Details for Economists
Conduct research, prepare reports, or formulate plans to aid in solution of economic problems arising from production and distribution of goods and services. May collect and process economic and statistical data using econometric and sampling techniques.
- Teach theories, principles, and methods of economics.
- Study economic and statistical data in area of specialization, such as finance, labor, or agriculture.
- Conduct research on economic issues and disseminate research findings through technical reports or scientific articles in journals.
- Compile, analyze, and report data to explain economic phenomena and forecast market trends, applying mathematical models and statistical techniques.
- Study the socioeconomic impacts of new public policies, such as proposed legislation, taxes, services, and regulations.
- Supervise research projects and students' study projects.
- Formulate recommendations, policies, or plans to solve economic problems or to interpret markets.
- Develop economic guidelines and standards and prepare points of view used in forecasting trends and formulating economic policy.
- Provide advice and consultation on economic relationships to businesses, public and private agencies, and other employers.
- Forecast production and consumption of renewable resources and supply, consumption, and depletion of non-renewable resources.
- Testify at regulatory or legislative hearings concerning the estimated effects of changes in legislation or public policy and present recommendations based on cost-benefit analyses.
- Provide litigation support, such as writing reports for expert testimony or testifying as an expert witness.
- Investigative - Investigative occupations frequently involve working with ideas, and require an extensive amount of thinking. These occupations can involve searching for facts and figuring out problems mentally.
- Enterprising - Enterprising occupations frequently involve starting up and carrying out projects. These occupations can involve leading people and making many decisions. Sometimes they require risk taking and often deal with business.
- Conventional - Conventional occupations frequently involve following set procedures and routines. These occupations can include working with data and details more than with ideas. Usually there is a clear line of authority to follow.
Education, training, experience
- Education - Most of these occupations require graduate school. For example, they may require a master's degree, and some require a Ph.D., M.D., or J.D. (law degree).
- Training - Employees may need some on-the-job training, but most of these occupations assume that the person will already have the required skills, knowledge, work-related experience, and/or training.
- Experience - Extensive skill, knowledge, and experience are needed for these occupations. Many require more than five years of experience. For example, surgeons must complete four years of college and an additional five to seven years of specialized medical training to be able to do their job.
- Psychology - Knowledge of human behavior and performance; individual differences in ability, personality, and interests; learning and motivation; psychological research methods; and the assessment and treatment of behavioral and affective disorders.
- Sociology and Anthropology - Knowledge of group behavior and dynamics, societal trends and influences, human migrations, ethnicity, cultures and their history and origins.
- Law and Government - Knowledge of laws, legal codes, court procedures, precedents, government regulations, executive orders, agency rules, and the democratic political process.
- Geography - Knowledge of principles and methods for describing the features of land, sea, and air masses, including their physical characteristics, locations, interrelationships, and distribution of plant, animal, and human life.
- Administration and Management - Knowledge of business and management principles involved in strategic planning, resource allocation, human resources modeling, leadership technique, production methods, and coordination of people and resources.

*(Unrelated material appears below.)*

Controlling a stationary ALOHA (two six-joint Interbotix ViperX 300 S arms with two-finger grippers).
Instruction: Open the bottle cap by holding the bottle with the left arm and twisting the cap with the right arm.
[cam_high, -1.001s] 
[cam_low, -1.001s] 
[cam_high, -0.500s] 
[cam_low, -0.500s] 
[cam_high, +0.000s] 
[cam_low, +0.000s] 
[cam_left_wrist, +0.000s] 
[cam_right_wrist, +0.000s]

- Computers and Electronics - Knowledge of circuit boards, processors, chips, electronic equipment, and computer hardware and software, including applications and programming.
- Education and Training - Knowledge of principles and methods for curriculum and training design, teaching and instruction for individuals and groups, and the measurement of training effects.
- English Language - Knowledge of the structure and content of the English language including the meaning and spelling of words, rules of composition, and grammar.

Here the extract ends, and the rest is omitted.